Here comes the iWallet.

Fujitsu Releasing Windows Tablet with a Fingerprint Reader

Updated and bumped…

Fujitsu Is Bringing New Tablet to Legal Market (Law.com)

Because of its computer-level power, the Stylistic Q702’s battery life is a fraction of the iPad’s; however, an optional attachable keyboard dock bumps the battery up to about nine hours. Meanwhile, it comes with a number of security-related features, including HDD and BIOS password protection, an embedded TPM (Trusted Platform Module), and a biometric fingerprint scanner.

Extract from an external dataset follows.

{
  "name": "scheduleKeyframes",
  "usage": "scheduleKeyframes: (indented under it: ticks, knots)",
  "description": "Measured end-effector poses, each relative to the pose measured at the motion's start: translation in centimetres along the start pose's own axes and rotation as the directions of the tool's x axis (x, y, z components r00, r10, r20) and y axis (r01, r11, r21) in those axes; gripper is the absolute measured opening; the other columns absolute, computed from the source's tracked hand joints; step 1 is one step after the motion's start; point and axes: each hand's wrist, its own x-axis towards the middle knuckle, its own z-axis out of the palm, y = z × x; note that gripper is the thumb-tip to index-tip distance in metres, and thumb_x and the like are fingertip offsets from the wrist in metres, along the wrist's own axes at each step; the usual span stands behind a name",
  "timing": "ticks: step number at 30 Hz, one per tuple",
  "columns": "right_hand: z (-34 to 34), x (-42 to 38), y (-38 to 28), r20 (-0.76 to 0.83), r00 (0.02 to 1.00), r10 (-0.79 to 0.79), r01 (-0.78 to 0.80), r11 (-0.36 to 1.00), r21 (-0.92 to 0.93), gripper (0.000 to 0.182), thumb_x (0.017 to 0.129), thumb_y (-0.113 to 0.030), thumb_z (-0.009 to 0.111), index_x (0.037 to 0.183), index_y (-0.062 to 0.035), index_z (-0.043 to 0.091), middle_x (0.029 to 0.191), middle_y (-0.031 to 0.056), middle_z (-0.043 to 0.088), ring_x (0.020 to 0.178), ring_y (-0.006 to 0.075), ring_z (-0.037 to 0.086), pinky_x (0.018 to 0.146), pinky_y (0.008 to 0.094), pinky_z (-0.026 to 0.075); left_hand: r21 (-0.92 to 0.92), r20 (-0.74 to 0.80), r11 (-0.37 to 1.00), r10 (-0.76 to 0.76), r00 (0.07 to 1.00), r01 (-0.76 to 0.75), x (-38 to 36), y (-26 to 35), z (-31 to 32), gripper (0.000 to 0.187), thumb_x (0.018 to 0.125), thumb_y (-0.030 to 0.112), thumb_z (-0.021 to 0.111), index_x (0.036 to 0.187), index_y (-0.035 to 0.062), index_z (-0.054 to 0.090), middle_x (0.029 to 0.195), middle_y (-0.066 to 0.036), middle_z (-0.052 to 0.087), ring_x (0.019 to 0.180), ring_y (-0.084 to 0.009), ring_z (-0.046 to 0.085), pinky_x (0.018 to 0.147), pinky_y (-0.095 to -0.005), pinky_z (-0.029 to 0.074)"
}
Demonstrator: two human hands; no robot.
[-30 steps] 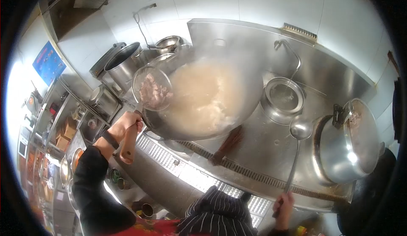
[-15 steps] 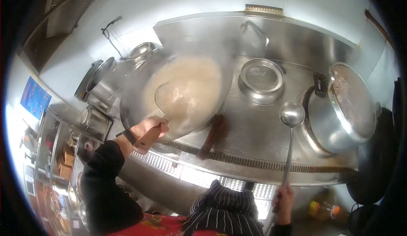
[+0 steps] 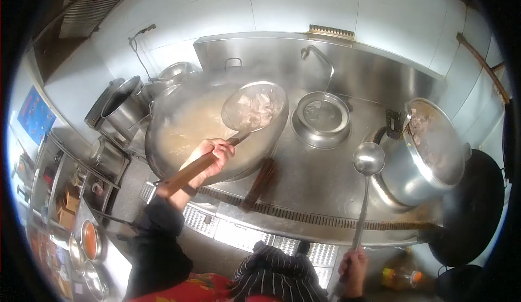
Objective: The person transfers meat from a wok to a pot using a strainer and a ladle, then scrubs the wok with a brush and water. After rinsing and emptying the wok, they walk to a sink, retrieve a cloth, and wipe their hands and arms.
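Observation:
My left hand [image 3: 215, 156] is wrapped round the wooden handle of a strainer [image 3: 255, 106]. Pale chunks of meat lie in the strainer, which is raised over the right part of a large wok [image 3: 209, 180]. Cloudy, steaming liquid [image 3: 184, 128] fills the wok. At the bottom right, my right hand [image 3: 354, 266] grips the long handle of a metal ladle [image 3: 369, 159]. The ladle's bowl hangs over the steel counter, just left of a tall pot [image 3: 415, 172] with meat in it.
A round metal basin [image 3: 321, 118] sits beneath a tap [image 3: 317, 55]. A brown brush-like tool [image 3: 259, 184] lies at the wok's right. Pots [image 3: 126, 109] stand at the left; a dark wok [image 3: 472, 210] leans at the right. An orange-capped bottle [image 3: 400, 276] is low down.
The strainer has come up out of the liquid with meat in it, moving up and right with my left hand. The whole view has shifted slightly. My right hand still holds the ladle.

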Motion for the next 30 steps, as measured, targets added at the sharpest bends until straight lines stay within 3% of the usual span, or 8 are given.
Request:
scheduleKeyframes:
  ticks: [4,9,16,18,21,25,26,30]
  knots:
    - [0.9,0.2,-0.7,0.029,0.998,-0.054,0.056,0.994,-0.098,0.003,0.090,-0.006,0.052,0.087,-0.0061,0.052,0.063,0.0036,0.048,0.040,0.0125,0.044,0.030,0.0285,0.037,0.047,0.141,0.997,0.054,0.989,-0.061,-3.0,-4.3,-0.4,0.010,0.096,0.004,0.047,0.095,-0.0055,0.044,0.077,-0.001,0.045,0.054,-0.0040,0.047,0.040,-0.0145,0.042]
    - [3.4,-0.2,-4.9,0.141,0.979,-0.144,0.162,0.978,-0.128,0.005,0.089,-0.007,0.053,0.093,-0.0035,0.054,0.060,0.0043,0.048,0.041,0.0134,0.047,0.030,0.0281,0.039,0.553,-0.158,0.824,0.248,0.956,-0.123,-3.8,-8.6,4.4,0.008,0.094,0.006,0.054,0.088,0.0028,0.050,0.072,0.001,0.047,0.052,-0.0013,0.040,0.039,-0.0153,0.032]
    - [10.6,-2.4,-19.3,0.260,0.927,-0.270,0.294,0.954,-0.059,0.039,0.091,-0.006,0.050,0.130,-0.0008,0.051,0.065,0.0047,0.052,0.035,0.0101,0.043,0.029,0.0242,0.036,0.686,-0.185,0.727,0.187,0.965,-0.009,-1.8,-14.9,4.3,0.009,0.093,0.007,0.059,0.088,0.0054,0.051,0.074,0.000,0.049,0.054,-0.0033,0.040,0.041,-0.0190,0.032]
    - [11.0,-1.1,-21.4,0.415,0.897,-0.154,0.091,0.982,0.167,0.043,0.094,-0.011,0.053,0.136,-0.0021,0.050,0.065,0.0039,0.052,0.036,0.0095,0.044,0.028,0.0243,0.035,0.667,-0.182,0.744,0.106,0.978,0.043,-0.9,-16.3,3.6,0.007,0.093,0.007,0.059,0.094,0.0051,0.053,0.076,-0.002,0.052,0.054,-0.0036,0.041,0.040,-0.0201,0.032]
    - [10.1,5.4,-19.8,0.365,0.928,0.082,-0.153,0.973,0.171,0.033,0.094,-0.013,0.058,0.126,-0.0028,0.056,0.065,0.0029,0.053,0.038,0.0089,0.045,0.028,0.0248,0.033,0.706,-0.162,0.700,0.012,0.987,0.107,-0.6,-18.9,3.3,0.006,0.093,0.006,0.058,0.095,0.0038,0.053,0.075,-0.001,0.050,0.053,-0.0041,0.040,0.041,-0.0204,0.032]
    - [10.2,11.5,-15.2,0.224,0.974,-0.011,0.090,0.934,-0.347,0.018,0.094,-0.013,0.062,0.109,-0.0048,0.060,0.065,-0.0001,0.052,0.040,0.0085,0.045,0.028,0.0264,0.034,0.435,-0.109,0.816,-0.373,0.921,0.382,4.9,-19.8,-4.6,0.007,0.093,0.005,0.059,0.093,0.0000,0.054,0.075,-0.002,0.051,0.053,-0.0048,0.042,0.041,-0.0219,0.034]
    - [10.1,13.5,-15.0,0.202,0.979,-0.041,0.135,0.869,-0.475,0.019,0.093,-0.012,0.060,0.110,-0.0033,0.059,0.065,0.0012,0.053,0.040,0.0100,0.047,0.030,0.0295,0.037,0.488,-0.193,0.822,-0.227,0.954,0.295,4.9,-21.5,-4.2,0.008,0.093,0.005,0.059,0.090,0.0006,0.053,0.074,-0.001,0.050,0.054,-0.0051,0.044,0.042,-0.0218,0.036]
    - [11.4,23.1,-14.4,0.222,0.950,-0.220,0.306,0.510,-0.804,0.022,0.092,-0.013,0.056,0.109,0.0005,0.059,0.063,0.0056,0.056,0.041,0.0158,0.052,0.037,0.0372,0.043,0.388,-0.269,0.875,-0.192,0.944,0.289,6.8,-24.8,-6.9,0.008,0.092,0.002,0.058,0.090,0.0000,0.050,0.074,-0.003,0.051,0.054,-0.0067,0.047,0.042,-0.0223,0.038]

Tablets are working their way into business process in several large sectors of the economy. Typical username/password authentication is even less convenient on tablets than computers with keyboards.

UPDATE:
Fujitsu, DoCoMo and NEC: let’s go and get some chips (Mobile Entertainment)
Japanese giants form JV to make processors and reduce dependency on third parties. Fujitsu says its new LTE hardware will offer near field communication (NFC) and biometrics.